● Task brief:
Copy each line of the data below exactly, leaving out pictures.

════════════════════

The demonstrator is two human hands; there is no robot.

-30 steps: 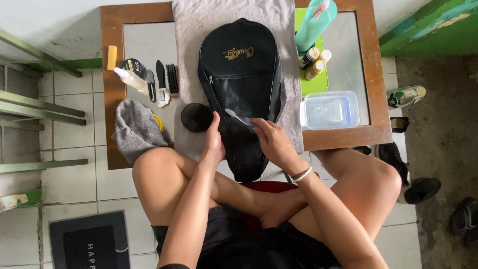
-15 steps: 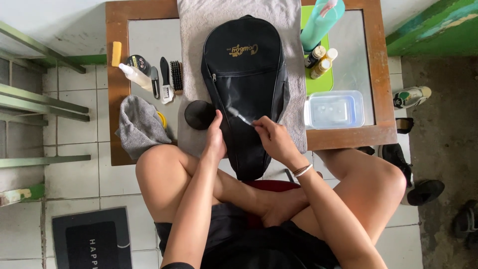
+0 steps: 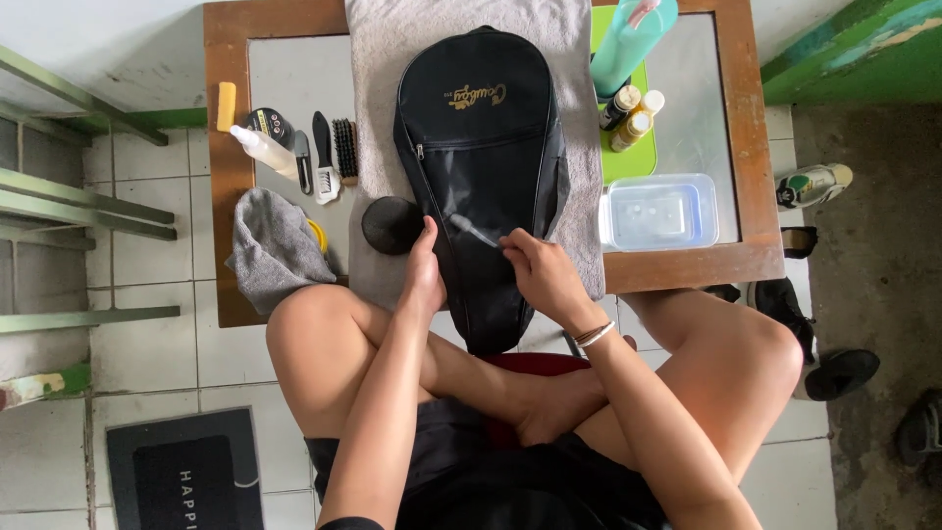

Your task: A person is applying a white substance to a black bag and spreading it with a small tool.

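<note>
The person's left hand [image 3: 424,270] is lying flat and open against the left edge of the black bag [image 3: 486,147], which is resting on a grey towel [image 3: 378,59] on the table [image 3: 741,260]. The right hand [image 3: 545,275] is pinching a small brush [image 3: 473,231], its head touching the bag between both hands. A dark round sponge [image 3: 391,224] is sitting just left of the left hand, a clear tub [image 3: 655,211] beyond the right hand.

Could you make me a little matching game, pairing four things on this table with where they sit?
1 black bag
2 clear tub
3 grey cloth
4 small brush

a hanging over the table's left front edge
b in the right hand
c lying on the grey towel
d near the table's right front corner

Pairs: 1-c, 2-d, 3-a, 4-b
</note>
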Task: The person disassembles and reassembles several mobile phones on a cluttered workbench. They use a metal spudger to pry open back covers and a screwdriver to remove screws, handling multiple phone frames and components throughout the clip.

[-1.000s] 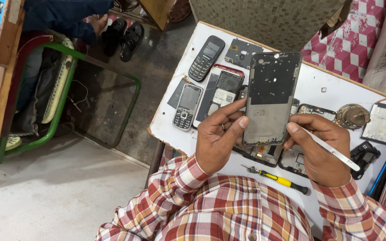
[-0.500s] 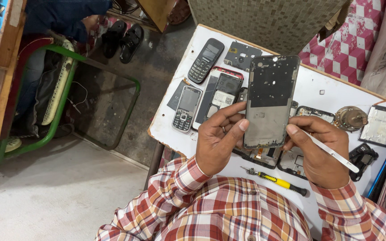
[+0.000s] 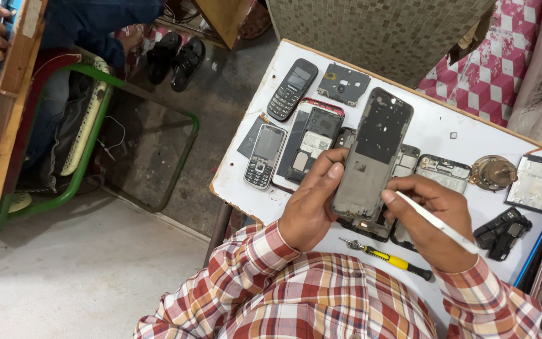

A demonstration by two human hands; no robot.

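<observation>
Phone frame (image 3: pixel 371 157): long axis upright, top pointing away; left hand (image 3: pixel 312 204) grasping its near-left edge, right hand (image 3: pixel 431 216) pinching white stylus (image 3: pixel 437 223) beside it. Unchanged since earlier.

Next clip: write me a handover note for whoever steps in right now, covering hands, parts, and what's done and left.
Left hand holds the phone frame tilted above the table.
Right hand grips a white tool, tip at the frame's lower edge.
Frame is stripped, insides exposed. Other opened phones lie beneath; a yellow screwdriver lies near the wearer.
Done: phone opened. Left: whatever the tool is working at the frame's edge; too small to tell.
</observation>
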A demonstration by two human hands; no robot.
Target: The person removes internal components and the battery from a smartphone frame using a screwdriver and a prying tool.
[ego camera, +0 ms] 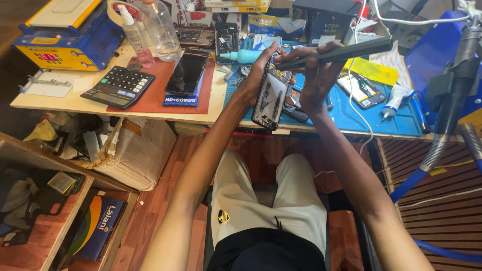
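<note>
My left hand (260, 70) grips an opened phone (271, 100) by its upper end, holding it upright above the near edge of the blue work mat (351, 113). The phone's inner parts show at the top. My right hand (314, 75) holds a long dark pen-shaped tool (336, 52) with its tip against the top of the phone. The tool's handle points up and to the right.
The wooden table (70, 103) carries a black calculator (118, 86), a dark phone (187, 73) on a red mat, clear bottles (159, 27), a blue machine (65, 32), a teal tube (241, 56) and a white tube (394, 100). A cardboard box (143, 150) sits below left. A hose arm (447, 110) stands at the right.
</note>
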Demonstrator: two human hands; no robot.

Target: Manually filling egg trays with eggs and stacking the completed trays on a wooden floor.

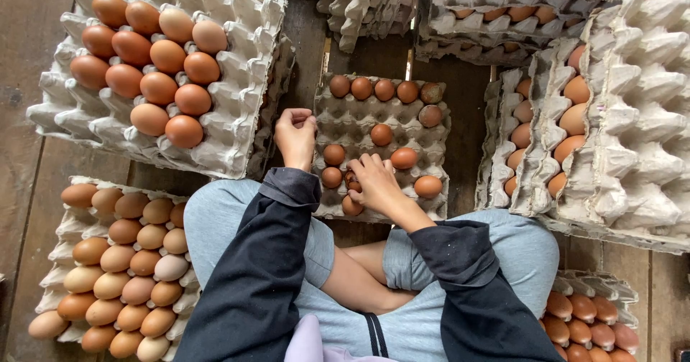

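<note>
Hands first, as I see them from the head camera. My left hand (295, 133) is curled into a loose fist at the near-left edge of the grey egg tray (352, 121) in front of me; its fingers are folded in, and I cannot tell whether anything sits inside them. My right hand (374, 182) lies just beside it to the right, fingers bent down onto the tray, with a brown egg (353, 184) partly showing under the fingertips; the grip looks closed around it. The two hands are near each other but apart. Around the right hand, loose brown eggs sit in scattered cups, one (404, 158) just beyond the knuckles. Well to the left of the left hand stand a part-filled tray (230, 82) and, nearer my knee, a full tray (122, 261). Right of the right hand leans a stack of trays (632, 118).
</note>
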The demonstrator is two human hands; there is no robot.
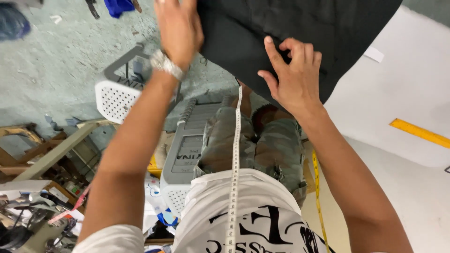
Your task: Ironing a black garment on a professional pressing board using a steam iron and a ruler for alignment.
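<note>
A large piece of black fabric (300, 28) hangs out over the edge of a white table (408, 89). My left hand (179, 28), with a metal watch at its wrist, grips the cloth's left edge. My right hand (293, 70) presses on the cloth's lower edge with bent fingers and pinches it. A white measuring tape (234, 168) hangs from my neck down over my white shirt and camouflage shorts.
A yellow ruler (419, 132) lies on the white table at the right. Grey and white plastic stools (187, 150) stand under me on the concrete floor. Wooden frames and cluttered tools (33, 206) sit at the lower left. Blue cloth (118, 6) lies on the floor.
</note>
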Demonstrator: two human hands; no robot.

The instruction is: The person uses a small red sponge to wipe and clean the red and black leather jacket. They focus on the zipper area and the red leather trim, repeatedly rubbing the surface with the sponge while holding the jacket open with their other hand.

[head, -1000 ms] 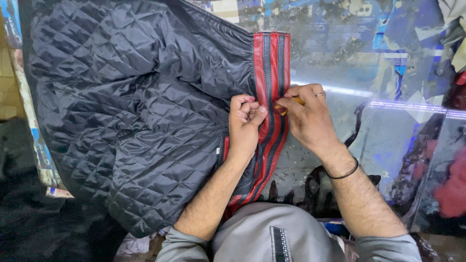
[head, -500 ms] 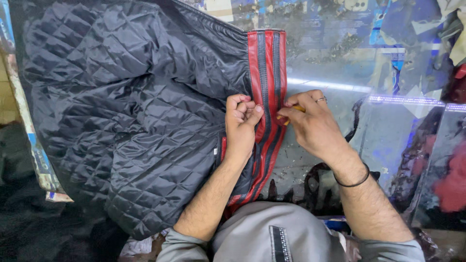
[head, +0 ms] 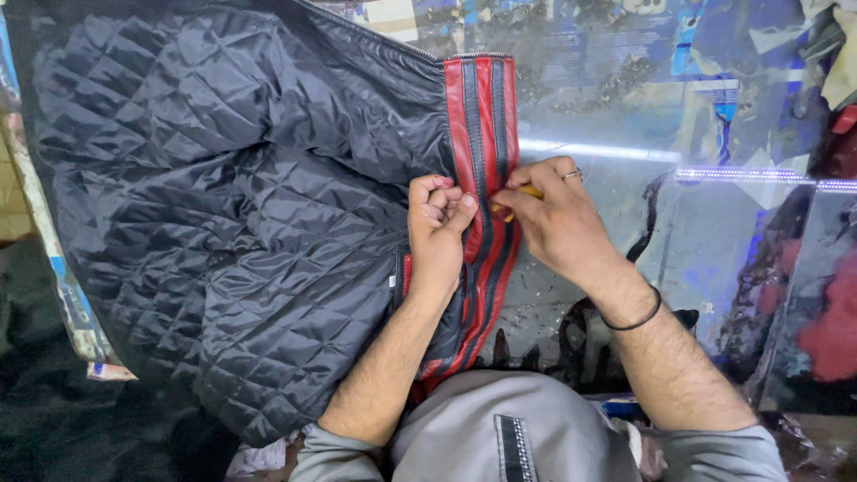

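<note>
Printed sheets point(head: 625, 62), blue, white and tan, lie flat beneath the glass table top point(head: 714, 232) along its far edge. One small white label point(head: 393, 280) shows on the quilted jacket lining point(head: 223, 223). No packages or screens seen.

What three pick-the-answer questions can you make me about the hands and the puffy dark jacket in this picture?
1. Where does the left hand rest?
A. on the red and black striped band of the dark quilted jacket
B. on the glass tabletop
C. in the person's lap

2. What colour is the small tool in the right hand?
A. green
B. yellow
C. white

3. How is the left hand shaped?
A. flat and open
B. pointing one finger
C. curled into a loose fist

Answers: 1 A, the knuckles press on the stripes. 2 B, a yellow tip shows between the fingers. 3 C, the fingers are folded in.
</note>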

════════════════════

● Exercise result:
The demonstrator is two human hands; there is no robot.

-30 steps: 
-15 steps: 
+0 steps: 

Your task: A person is applying a white substance to a black bag and spreading it with a small tool.

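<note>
The person's left hand [image 3: 424,270] is lying flat and open against the left edge of the black bag [image 3: 486,147], which is resting on a grey towel [image 3: 378,59] on the table [image 3: 741,260]. The right hand [image 3: 545,275] is pinching a small brush [image 3: 473,231], its head touching the bag between both hands. A dark round sponge [image 3: 391,224] is sitting just left of the left hand, a clear tub [image 3: 655,211] beyond the right hand.

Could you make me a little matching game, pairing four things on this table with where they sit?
1 black bag
2 clear tub
3 grey cloth
4 small brush

a hanging over the table's left front edge
b in the right hand
c lying on the grey towel
d near the table's right front corner

Pairs: 1-c, 2-d, 3-a, 4-b
</note>
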Task: The person disassembles and reassembles several mobile phones on a cluttered workbench. They use a metal spudger to pry open back covers and a screwdriver to remove screws, handling multiple phone frames and components throughout the clip.

[-1.000s] 
[-0.500s] 
[+0.000s] 

A demonstration by two human hands; no robot.

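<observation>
Phone frame (image 3: pixel 371 157): long axis upright, top pointing away; left hand (image 3: pixel 312 204) grasping its near-left edge, right hand (image 3: pixel 431 216) pinching white stylus (image 3: pixel 437 223) beside it. Unchanged since earlier.

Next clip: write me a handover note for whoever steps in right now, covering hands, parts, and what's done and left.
Left hand holds the phone frame tilted above the table.
Right hand grips a white tool, tip at the frame's lower edge.
Frame is stripped, insides exposed. Other opened phones lie beneath; a yellow screwdriver lies near the wearer.
Done: phone opened. Left: whatever the tool is working at the frame's edge; too small to tell.
</observation>
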A demonstration by two human hands; no robot.
Target: The person removes internal components and the battery from a smartphone frame using a screwdriver and a prying tool.
[ego camera, +0 ms] 
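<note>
My left hand (260, 70) grips an opened phone (271, 100) by its upper end, holding it upright above the near edge of the blue work mat (351, 113). The phone's inner parts show at the top. My right hand (314, 75) holds a long dark pen-shaped tool (336, 52) with its tip against the top of the phone. The tool's handle points up and to the right.
The wooden table (70, 103) carries a black calculator (118, 86), a dark phone (187, 73) on a red mat, clear bottles (159, 27), a blue machine (65, 32), a teal tube (241, 56) and a white tube (394, 100). A cardboard box (143, 150) sits below left. A hose arm (447, 110) stands at the right.
</note>
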Demonstrator: two human hands; no robot.

Target: Manually filling egg trays with eggs and stacking the completed trays on a wooden floor.


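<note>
Hands first, as I see them from the head camera. My left hand (295, 133) is curled into a loose fist at the near-left edge of the grey egg tray (352, 121) in front of me; its fingers are folded in, and I cannot tell whether anything sits inside them. My right hand (374, 182) lies just beside it to the right, fingers bent down onto the tray, with a brown egg (353, 184) partly showing under the fingertips; the grip looks closed around it. The two hands are near each other but apart. Around the right hand, loose brown eggs sit in scattered cups, one (404, 158) just beyond the knuckles. Well to the left of the left hand stand a part-filled tray (230, 82) and, nearer my knee, a full tray (122, 261). Right of the right hand leans a stack of trays (632, 118).
</note>
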The demonstrator is two human hands; there is no robot.
Your task: Ironing a black garment on a professional pressing board using a steam iron and a ruler for alignment.
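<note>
A large piece of black fabric (300, 28) hangs out over the edge of a white table (408, 89). My left hand (179, 28), with a metal watch at its wrist, grips the cloth's left edge. My right hand (293, 70) presses on the cloth's lower edge with bent fingers and pinches it. A white measuring tape (234, 168) hangs from my neck down over my white shirt and camouflage shorts.
A yellow ruler (419, 132) lies on the white table at the right. Grey and white plastic stools (187, 150) stand under me on the concrete floor. Wooden frames and cluttered tools (33, 206) sit at the lower left. Blue cloth (118, 6) lies on the floor.
</note>
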Demonstrator: two human hands; no robot.

The instruction is: The person uses a small red sponge to wipe and clean the red and black leather jacket. They focus on the zipper area and the red leather trim, repeatedly rubbing the surface with the sponge while holding the jacket open with their other hand.

[head, -1000 ms] 
[head, -500 ms] 
[head, +0 ms] 

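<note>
Printed sheets point(head: 625, 62), blue, white and tan, lie flat beneath the glass table top point(head: 714, 232) along its far edge. One small white label point(head: 393, 280) shows on the quilted jacket lining point(head: 223, 223). No packages or screens seen.

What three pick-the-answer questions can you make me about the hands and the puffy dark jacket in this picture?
1. Where does the left hand rest?
A. on the red and black striped band of the dark quilted jacket
B. on the glass tabletop
C. in the person's lap

2. What colour is the small tool in the right hand?
A. green
B. yellow
C. white

3. How is the left hand shaped?
A. flat and open
B. pointing one finger
C. curled into a loose fist

Answers: 1 A, the knuckles press on the stripes. 2 B, a yellow tip shows between the fingers. 3 C, the fingers are folded in.
</note>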

Nothing further is required for this exercise.